■ WHAT YOU SHOULD DO
Repeat exactly, and only, the lines of the entries below from the one with "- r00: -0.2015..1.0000" through the one with "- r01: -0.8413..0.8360", both ends included.

■ DATA FOR ANALYSIS
........

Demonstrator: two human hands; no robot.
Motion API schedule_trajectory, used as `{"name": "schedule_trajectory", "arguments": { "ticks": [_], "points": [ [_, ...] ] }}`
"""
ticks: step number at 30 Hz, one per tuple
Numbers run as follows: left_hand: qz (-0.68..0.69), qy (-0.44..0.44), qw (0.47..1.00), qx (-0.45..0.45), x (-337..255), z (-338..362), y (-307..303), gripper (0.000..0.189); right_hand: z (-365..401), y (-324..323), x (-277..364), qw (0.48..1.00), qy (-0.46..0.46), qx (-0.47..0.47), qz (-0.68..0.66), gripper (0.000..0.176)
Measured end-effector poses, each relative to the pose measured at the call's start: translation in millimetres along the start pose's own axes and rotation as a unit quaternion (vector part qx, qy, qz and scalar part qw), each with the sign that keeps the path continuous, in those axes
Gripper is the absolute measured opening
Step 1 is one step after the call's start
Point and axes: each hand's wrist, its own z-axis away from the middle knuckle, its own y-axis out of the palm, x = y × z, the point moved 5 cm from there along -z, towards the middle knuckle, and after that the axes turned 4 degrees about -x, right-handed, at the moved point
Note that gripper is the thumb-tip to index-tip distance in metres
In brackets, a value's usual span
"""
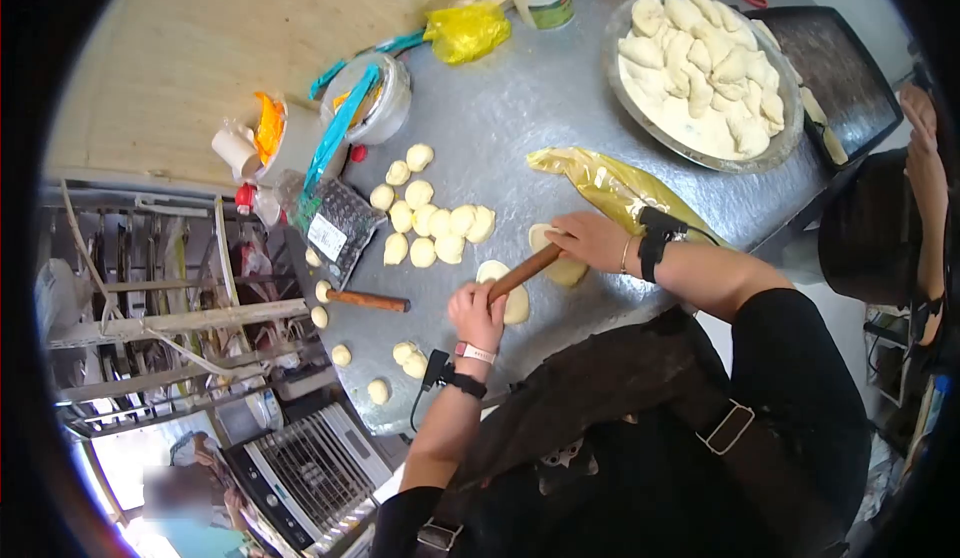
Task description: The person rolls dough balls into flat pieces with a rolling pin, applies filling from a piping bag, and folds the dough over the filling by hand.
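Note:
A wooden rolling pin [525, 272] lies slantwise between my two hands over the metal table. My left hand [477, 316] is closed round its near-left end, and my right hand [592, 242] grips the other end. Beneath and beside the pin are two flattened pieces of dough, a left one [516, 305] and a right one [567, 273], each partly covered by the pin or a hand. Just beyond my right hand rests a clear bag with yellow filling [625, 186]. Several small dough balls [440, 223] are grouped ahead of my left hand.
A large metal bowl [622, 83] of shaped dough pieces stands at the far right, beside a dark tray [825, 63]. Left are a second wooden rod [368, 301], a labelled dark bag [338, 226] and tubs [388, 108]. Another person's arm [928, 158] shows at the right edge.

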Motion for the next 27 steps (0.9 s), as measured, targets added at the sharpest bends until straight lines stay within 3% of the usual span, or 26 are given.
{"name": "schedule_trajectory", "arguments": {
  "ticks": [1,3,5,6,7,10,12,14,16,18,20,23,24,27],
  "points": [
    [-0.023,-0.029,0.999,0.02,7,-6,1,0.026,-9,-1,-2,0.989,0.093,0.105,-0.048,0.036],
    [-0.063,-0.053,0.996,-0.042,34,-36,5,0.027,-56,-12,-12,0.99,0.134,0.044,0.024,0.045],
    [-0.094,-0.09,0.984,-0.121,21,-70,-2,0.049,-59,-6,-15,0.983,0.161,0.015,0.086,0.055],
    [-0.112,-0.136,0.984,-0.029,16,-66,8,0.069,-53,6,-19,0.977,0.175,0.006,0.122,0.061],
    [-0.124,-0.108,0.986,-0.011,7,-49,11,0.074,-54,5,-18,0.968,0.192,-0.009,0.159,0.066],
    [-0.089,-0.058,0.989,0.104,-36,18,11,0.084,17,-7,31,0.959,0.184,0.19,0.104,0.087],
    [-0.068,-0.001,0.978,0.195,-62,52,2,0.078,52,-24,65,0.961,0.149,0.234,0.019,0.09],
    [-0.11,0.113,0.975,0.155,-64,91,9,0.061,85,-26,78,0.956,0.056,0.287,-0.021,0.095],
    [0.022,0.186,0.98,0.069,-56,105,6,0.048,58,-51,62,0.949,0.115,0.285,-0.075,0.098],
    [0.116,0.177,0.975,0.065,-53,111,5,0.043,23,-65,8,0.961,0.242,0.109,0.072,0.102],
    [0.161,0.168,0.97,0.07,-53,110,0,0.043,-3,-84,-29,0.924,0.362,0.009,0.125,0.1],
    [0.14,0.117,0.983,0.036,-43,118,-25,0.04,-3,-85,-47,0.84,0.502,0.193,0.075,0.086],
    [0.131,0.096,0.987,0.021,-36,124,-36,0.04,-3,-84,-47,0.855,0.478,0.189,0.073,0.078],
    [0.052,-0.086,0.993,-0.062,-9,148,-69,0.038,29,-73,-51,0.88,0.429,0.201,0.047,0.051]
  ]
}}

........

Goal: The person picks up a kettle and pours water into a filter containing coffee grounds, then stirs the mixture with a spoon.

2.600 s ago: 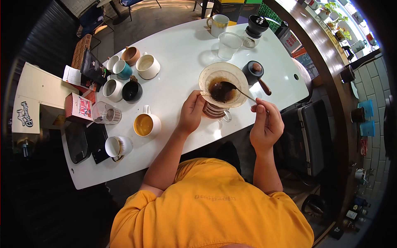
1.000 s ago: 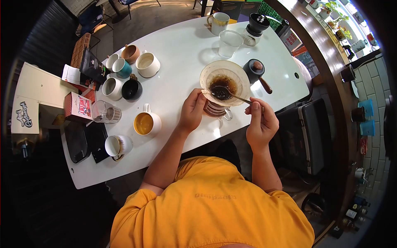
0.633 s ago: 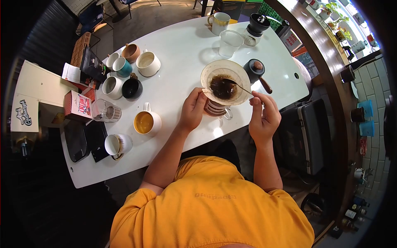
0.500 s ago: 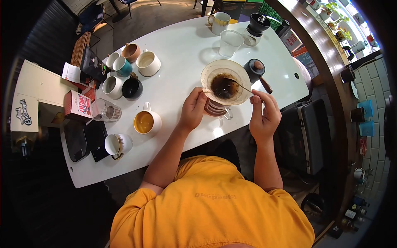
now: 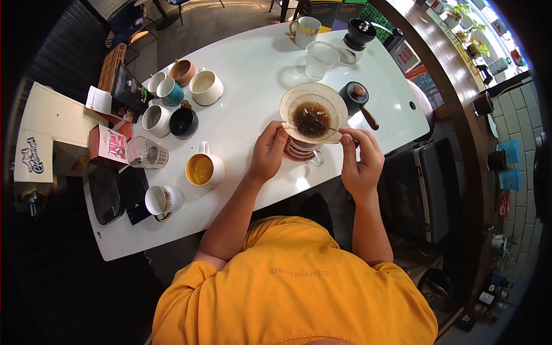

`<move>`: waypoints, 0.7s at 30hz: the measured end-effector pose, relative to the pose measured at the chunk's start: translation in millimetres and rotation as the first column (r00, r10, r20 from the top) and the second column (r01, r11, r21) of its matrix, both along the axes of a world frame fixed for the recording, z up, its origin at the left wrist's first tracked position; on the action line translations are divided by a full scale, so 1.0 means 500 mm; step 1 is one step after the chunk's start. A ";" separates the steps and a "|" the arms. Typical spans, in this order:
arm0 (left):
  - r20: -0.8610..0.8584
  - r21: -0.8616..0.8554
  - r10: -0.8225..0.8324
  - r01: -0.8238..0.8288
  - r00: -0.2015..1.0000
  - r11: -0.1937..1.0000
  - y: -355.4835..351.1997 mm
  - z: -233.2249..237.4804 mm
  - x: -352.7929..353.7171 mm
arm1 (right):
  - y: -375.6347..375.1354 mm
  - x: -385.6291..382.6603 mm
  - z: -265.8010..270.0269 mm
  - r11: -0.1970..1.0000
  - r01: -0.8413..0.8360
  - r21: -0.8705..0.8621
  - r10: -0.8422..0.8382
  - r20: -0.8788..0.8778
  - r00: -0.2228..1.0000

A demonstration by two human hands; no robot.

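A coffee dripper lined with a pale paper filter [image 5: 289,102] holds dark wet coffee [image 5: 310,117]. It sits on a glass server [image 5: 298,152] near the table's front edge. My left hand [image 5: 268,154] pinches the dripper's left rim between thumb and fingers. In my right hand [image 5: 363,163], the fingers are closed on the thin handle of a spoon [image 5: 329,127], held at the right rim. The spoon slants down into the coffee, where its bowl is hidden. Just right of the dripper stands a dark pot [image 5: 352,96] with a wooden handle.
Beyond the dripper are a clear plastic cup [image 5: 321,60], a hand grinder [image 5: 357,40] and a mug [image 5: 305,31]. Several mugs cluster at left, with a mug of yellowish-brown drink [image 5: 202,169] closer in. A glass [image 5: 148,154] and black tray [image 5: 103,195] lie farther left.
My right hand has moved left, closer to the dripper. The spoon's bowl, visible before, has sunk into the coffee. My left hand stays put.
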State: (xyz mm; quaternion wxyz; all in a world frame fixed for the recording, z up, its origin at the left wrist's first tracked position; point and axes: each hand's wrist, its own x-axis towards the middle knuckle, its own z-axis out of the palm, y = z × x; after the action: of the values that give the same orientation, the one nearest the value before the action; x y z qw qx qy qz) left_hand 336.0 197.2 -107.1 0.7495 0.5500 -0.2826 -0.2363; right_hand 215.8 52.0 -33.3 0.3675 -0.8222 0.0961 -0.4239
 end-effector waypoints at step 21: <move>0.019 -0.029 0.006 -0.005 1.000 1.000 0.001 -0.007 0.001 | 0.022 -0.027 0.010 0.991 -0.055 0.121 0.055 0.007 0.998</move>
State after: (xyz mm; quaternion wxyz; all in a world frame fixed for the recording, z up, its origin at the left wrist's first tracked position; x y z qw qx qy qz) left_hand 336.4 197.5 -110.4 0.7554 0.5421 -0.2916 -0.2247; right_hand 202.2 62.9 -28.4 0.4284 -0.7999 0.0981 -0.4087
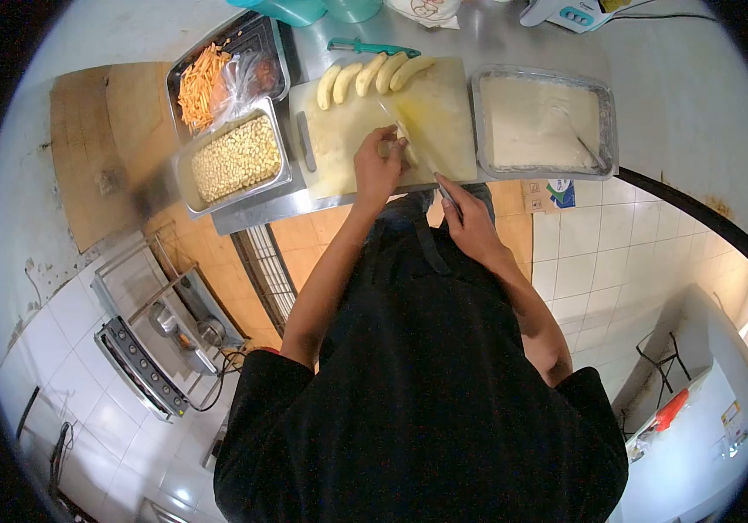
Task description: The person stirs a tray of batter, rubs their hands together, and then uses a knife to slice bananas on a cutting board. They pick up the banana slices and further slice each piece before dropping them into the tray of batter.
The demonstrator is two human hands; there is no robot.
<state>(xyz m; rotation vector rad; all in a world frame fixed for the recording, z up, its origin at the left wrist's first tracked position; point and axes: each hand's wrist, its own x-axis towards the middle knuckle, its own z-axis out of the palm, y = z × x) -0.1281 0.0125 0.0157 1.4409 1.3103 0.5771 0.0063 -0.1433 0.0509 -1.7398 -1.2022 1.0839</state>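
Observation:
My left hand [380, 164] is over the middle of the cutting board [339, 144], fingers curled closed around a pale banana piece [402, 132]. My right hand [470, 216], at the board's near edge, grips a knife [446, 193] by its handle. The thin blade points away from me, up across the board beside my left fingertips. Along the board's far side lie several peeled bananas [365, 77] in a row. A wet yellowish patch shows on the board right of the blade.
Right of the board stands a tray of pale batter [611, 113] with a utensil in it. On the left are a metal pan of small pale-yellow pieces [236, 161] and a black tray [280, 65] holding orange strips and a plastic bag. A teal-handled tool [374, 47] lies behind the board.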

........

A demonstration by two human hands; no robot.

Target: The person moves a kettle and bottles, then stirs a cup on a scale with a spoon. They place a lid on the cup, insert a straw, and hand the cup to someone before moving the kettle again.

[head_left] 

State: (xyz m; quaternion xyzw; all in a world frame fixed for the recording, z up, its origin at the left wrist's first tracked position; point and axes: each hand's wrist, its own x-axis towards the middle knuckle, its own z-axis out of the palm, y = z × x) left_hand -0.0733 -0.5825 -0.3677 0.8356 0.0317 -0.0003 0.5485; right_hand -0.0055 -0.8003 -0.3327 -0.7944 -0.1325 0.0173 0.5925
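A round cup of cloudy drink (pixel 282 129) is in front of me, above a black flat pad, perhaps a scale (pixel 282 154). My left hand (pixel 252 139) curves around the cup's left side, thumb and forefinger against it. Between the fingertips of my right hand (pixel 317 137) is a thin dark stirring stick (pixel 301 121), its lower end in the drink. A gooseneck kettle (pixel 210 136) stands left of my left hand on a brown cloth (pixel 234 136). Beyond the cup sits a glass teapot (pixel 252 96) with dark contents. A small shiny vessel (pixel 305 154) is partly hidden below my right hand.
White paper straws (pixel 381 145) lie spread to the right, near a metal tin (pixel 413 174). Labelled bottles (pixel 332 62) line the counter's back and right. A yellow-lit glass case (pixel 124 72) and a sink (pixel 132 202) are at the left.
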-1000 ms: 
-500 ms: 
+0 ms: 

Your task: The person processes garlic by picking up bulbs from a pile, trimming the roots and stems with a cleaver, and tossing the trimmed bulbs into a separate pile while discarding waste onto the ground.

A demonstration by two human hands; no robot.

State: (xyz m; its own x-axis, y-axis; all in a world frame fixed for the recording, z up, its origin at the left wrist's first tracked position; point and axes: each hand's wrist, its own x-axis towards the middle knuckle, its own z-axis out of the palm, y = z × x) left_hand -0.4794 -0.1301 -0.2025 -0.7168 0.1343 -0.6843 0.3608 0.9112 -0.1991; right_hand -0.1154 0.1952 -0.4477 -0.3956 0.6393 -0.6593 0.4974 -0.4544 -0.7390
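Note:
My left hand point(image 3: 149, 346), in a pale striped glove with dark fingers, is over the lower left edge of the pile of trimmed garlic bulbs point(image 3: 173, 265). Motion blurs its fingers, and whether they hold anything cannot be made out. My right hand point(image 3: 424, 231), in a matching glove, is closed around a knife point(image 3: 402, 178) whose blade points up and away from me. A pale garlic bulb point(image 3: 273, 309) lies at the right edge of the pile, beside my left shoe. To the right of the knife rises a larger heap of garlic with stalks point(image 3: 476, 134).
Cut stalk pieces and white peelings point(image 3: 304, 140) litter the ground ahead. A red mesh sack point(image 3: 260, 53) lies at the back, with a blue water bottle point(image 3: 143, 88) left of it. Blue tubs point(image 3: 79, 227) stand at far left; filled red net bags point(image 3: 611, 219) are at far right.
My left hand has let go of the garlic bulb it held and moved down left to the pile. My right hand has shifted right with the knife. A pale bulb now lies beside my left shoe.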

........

■ ANSWER BELOW
  - r00: -0.2015..1.0000
  - r11: -0.1937..1.0000
  - y: -355.4835..351.1997 mm
  - z: -233.2249..237.4804 mm
  - x: -352.7929..353.7171 mm
arm1 (right):
  - y: -375.6347..375.1354 mm
  - x: -385.6291..382.6603 mm
  - z: -265.8010..270.0269 mm
  - r11: -0.1970..1.0000
  - r01: -0.8413..0.8360

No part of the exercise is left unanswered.